Aber entscheidend ist auch: Mit der Parlamentarischen Initiative Giezendanner kann auch das Stauproblem nicht gelöst werden, denn die Erhöhung der Kapazität - Herr Giezendanner, Sie wissen das ganz genau - wird zu einer Erhöhung des Verkehrs und damit zu einer Verlagerung des Staus führen. Wie in der "NZZ" vom 21. Juni dargelegt und ausgeführt, wird der Stau nur verlagert. Er wird an die Rampen des Gotthardtunnels ins Urnerland und in die Leventina, in die Agglomeration von Luzern - aus welcher der Vertreter der Minderheit kommt - und in die Agglomeration von Basel verlagert. Herr Giezendanner, Ihr Vergleich mit dem Walensee hinkt auch. Die Strecke entlang des Walensees ist keine Transitstrasse; die Verkehrsverhältnisse sind dort völlig anders. Übrigens gibt es vor dem Walenseetunnel noch einen attraktiven Abzweiger ins Glarnerland. (Heiterkeit)
3. Das gewichtigste Argument ist für die Kommissionsmehrheit, dass die Initiative eine Verfassungsänderung bedingt. Denn wer plant, will bauen; wer baut, will betreiben; wer betreibt, erhöht die Kapazität. Ich bin überzeugt: Wenn wir einen Tunnel nur planen und nicht bauen, oder wenn wir ihn nur bauen und nicht betreiben, ist Herr Giezendanner der Erste, der hier steht und sagt: Da lachen ja die Hühner, wenn man hier nicht durchfährt! Das heisst im Klartext: Wenn man einen Tunnel plant, will man ihn bauen und betreiben; damit will man die Kapazität erhöhen.
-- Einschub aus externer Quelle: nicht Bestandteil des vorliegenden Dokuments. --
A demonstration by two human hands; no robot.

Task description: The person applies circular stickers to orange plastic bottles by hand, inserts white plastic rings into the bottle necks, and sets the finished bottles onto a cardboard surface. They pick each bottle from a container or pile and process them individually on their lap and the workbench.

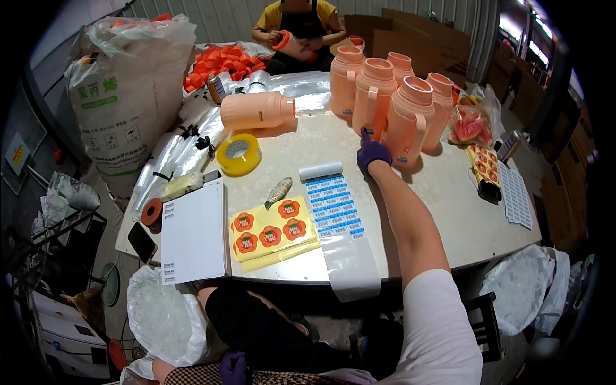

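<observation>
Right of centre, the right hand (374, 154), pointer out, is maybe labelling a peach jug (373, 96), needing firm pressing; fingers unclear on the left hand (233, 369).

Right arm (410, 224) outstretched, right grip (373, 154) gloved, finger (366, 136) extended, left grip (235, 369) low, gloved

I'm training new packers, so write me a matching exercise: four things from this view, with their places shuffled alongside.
Things
1. Right hand
2. Yellow tape roll
3. Phone
4. Left hand

Places
A. Just left of the white stack
B. At the picture's bottom edge
C. Beside the standing flasks
D. On the near side of the lying flask

Pairs: 1-C, 2-D, 3-A, 4-B
</observation>
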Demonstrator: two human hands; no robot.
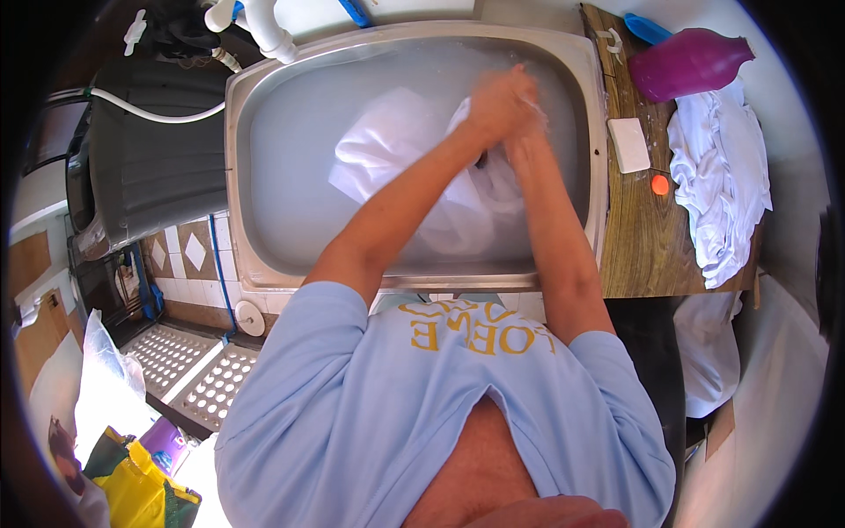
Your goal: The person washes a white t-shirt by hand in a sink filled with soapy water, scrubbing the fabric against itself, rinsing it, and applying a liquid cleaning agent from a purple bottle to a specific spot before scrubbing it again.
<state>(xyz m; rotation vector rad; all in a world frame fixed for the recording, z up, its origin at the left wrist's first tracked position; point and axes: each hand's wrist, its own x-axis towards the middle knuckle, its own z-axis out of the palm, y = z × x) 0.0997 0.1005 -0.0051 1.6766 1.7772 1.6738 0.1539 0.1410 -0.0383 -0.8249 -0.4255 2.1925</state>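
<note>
A wide metal sink (236,189) holds cloudy grey water. A white cloth (383,141) lies partly sunk in it, puffed up above the surface toward the middle. Over the sink's far right part, my left hand (493,104) and my right hand (526,113) are pressed together, both closed on a bunched part of the cloth. Motion smears the fingers, so their exact grip is hard to make out. More of the cloth trails in the water below my forearms.
On the wooden counter at right are a purple bottle-shaped container (691,64), a white bar (628,145), an orange cap (659,185) and a heap of white cloth (723,180). White pipes (268,31) stand at the sink's far left corner. A yellow-green bag (132,484) sits lower left.
</note>
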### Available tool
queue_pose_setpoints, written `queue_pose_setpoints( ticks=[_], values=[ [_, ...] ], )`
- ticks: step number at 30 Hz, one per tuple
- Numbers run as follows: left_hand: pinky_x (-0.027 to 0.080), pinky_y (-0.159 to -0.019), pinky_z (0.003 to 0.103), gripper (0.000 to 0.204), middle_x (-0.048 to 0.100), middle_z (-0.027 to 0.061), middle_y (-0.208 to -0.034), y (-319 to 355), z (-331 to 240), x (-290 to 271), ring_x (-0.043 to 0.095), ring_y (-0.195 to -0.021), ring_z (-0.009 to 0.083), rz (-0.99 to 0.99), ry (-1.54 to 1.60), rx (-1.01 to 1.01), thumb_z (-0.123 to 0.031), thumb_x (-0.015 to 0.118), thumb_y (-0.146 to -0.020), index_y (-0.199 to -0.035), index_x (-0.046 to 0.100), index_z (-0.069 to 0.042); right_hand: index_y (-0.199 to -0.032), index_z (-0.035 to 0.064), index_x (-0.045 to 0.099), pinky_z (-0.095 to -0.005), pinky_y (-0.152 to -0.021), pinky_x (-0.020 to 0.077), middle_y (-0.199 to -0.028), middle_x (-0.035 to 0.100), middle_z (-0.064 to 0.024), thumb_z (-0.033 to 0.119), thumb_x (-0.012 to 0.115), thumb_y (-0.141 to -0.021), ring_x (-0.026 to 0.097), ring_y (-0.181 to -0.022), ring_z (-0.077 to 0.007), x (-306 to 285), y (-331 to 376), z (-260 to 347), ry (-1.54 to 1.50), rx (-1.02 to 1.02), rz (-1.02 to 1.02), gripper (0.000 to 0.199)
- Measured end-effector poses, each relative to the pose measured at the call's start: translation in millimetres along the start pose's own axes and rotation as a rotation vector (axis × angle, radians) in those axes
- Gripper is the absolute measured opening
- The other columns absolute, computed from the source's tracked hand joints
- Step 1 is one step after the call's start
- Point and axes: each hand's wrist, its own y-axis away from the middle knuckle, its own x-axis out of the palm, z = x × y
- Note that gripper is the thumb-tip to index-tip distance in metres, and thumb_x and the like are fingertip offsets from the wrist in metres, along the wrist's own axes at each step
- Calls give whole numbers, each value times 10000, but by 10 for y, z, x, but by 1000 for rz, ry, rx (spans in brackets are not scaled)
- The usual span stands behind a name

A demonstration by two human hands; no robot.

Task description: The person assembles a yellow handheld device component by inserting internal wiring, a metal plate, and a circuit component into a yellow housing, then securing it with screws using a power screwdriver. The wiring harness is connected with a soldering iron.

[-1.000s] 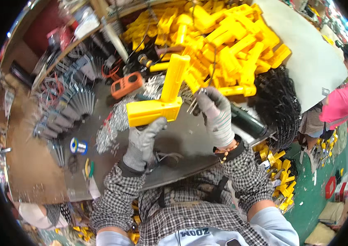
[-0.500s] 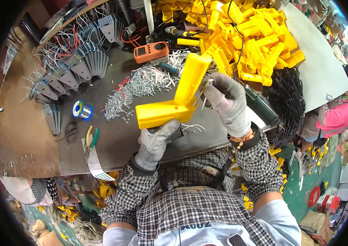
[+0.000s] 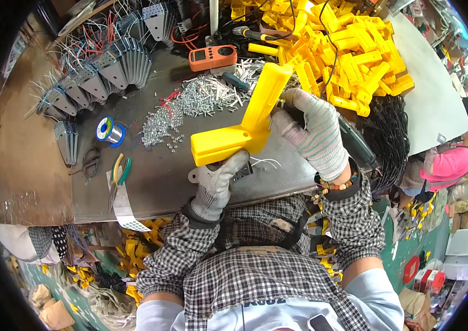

Wenn diese Kapazität erhöht werden soll, muss der Alpenschutzartikel, den wir erst 1994 angenommen haben, geändert werden. Der Initiant selber gehört einer Partei an, die sich den Volkswillen gross auf die politische Fahne geschrieben hat; dieser soll aber in diesem Fall anscheinend nicht akzeptiert werden. Aber wenn man das schon macht, muss man auch Entscheide akzeptieren, die einem nicht so gefallen. Wenn man die Verfassung ändern will - das kann man, damit ist auch die Mehrheit der Kommission einverstanden -, soll man aber auch den verfassungsmässig vorgeschriebenen Weg beschreiten, nämlich den Weg der Volksinitiative.
Aufgabe des Parlamentes ist es, die Politik im Rahmen der gefassten Beschlüsse von Volk und Ständen zu gestalten. Dazu gehören der Bau der Neat, die Umsetzung der flankierenden Massnahmen im Rahmen der bilateralen Verträge und die Realisierung der LSVA. Kurz, es sind alle Massnahmen zu treffen, die im Rahmen des bisherigen Verkehrskonzeptes des Bundes dazu dienen, den Schwerverkehr von der Strasse auf die Schiene zu verlagern.
Wenn Sie heute mit der Mehrheit der Kommission Nein zur Parlamentarischen Initiative Giezendanner sagen, schicken wir Herrn Giezendanner sicher nicht in die Wüste. Aber wir schicken ihn auf die Strasse: Er kann dort die Unterschriften für die Initiative des TCS sammeln, und wenn die Initiative zustande gekommen ist, können wir darüber beraten und dem Volk das entsprechende Projekt vorlegen.
Ich ersuche Sie deshalb, der Parlamentarischen Initiative Giezendanner keine Folge zu geben.